Christmas advertising for Metro, ca. 1981.
Text & Photo © JE Nilsson, CM Cordeiro 2013
When I was young my mother worked in the advertising industry. Between the ages of five till about twelve and then again at around sixteen I got to model in several Singapore print adverts that included Metro, McDonald’s and Nintendo.
In one photoshoot, several girls were lined up neatly in a row, the purpose of which was to get us to take a hop forward and land on one foot, looking excited and into the camera. Out of twenty odd takes I looked up only once, much to the exasperation of the photographer, “Why can’t you look forward? There’s nothing on the ground! Look forward! Look forward!”
Even at the age of six, I found myself curious as to why it was that I just could not look up when I jumped. I simply had to see (and thus know) where I was going! I concluded that it was due to the rules of hop-scotch, a game that I played almost everyday when growing up at the Convent that I could only look down whilst hopping. You always watched where you hopped because stepping on a line would get your turn forfeited in the game, plus, that you had to re-draw the rubbed off area of the squares in the sand once you had stepped on the lines and recess time was only that brief.

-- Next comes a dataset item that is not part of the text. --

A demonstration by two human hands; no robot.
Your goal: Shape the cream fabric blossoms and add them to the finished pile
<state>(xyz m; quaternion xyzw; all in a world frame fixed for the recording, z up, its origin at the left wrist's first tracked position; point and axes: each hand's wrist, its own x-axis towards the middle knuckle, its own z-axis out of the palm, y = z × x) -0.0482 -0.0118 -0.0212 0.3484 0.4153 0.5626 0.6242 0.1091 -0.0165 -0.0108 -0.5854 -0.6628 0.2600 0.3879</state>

For one photo shoot a large number of fluffy small yellow chickens was brought in.
Featured in the picture above is just about a third of the feathered little things. My mother brought home two little darlings from this shoot, one each for my brother and I to care for.
The prettiest Christmas tree.
From 2010 at the Ritz Carlton Singapore.
This night was also when the Swedish Business Association of Singapore (SBAS) celebrated St. Lucia.
I’m putting my thoughts in line with Gravesian theories on the development of the human mind and of human psychology that in turn reflects upon the material world created. In particular, Graves’ article that was published in “The Futurist” written in 1974.
I figure as the years pass, that it is not until you lose all your points of references, where you no longer know if there was a left from right, forwards from backwards, up from down, and when you realize that you really need not look forward because you can’t, due to that there is literally no reference point from which a ‘forward’ can arise, that you can then return to drawing, reconstructing even, those very hop-scotch squares that once kept you looking out for where you stepped.
And this time, you draw those squares again, making sure that you can do that hop without looking down because it is you, and not someone else, who has put them there. And this drawing, this creation of yours that as much as it is your sanctuary is also your Dante’s Inferno. But it is yours nonetheless to call, that idyllic corner of the world – your world.
Graves, C. 1974. Human Nature Prepares for a Momentous Leap, in E.Cornish (ed.), The Futurist, World Future Society, pp. 72-87.